O problema não é exclusivo do Reino Unido. Uma pesquisa publicada em 2014 pelo The Cochrane Review comparou estudos conduzidos em diversos lugares do mundo sobre a eficácia da cirurgia de remoção de amígdala, e constatou que um grande número de operações é feita sem justificativa clínica suficiente.

O levantamento não cita o Brasil. Aqui, o Sistema Único de Saúde (SUS) realizou 33,8 mil cirurgias para retirada de amígdalas em 2017, sendo 31,1 mil em crianças (mais de 90%).
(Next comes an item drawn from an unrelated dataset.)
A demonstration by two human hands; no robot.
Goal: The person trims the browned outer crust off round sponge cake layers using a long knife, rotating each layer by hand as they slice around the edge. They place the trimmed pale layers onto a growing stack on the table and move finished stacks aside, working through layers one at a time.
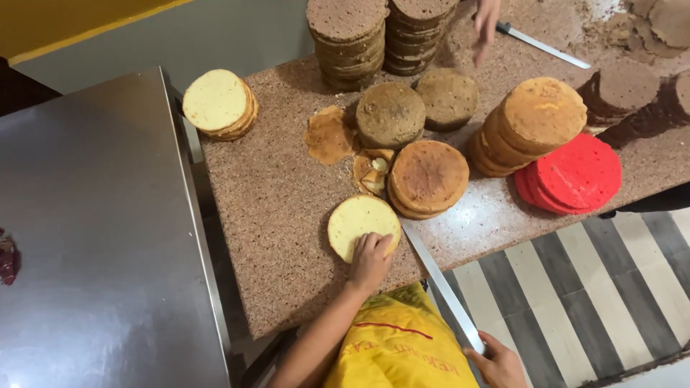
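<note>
Speckled brown stone makes up the surface, which stands beside a steel table over a grey and white striped floor. The person's left hand lies flat, fingers spread, on the near edge of a pale yellow cake layer that lies at the front edge of the surface. The right hand is closed around the handle end of a long knife, whose blade runs up to the surface just right of that layer. Behind it sits a golden-brown cake stack with torn crust scraps beside it. Farther back stand dark brown stacks, a leaning orange-brown stack and red layers. Another person's hand reaches in at the top near a second knife.
</note>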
Os Estados Unidos são o país com as taxas mais altas do procedimento. A cada ano, são realizadas mais de 500 mil amigdalectomias infantis - trata-se da terceira operação mais comum em crianças no país. As taxas são tão altas que o procedimento foi descrito como "uma epidemia".

"É uma epidemia silenciosa de cuidados médicos desnecessários", disse em 2012 o especialista David Goodman, do Darthouth Atlas, banco de dados sobre cuidados de saúde do Instituto Darmouth para Política de Saúde e Prática Clínic, dos Estados Unidos.

"Na maioria dos casos, (a retirada de amígdalas) é realizada em pacientes com sintomas muito menos recorrentes do o necessário para indicar o procedimento", disse Goodman.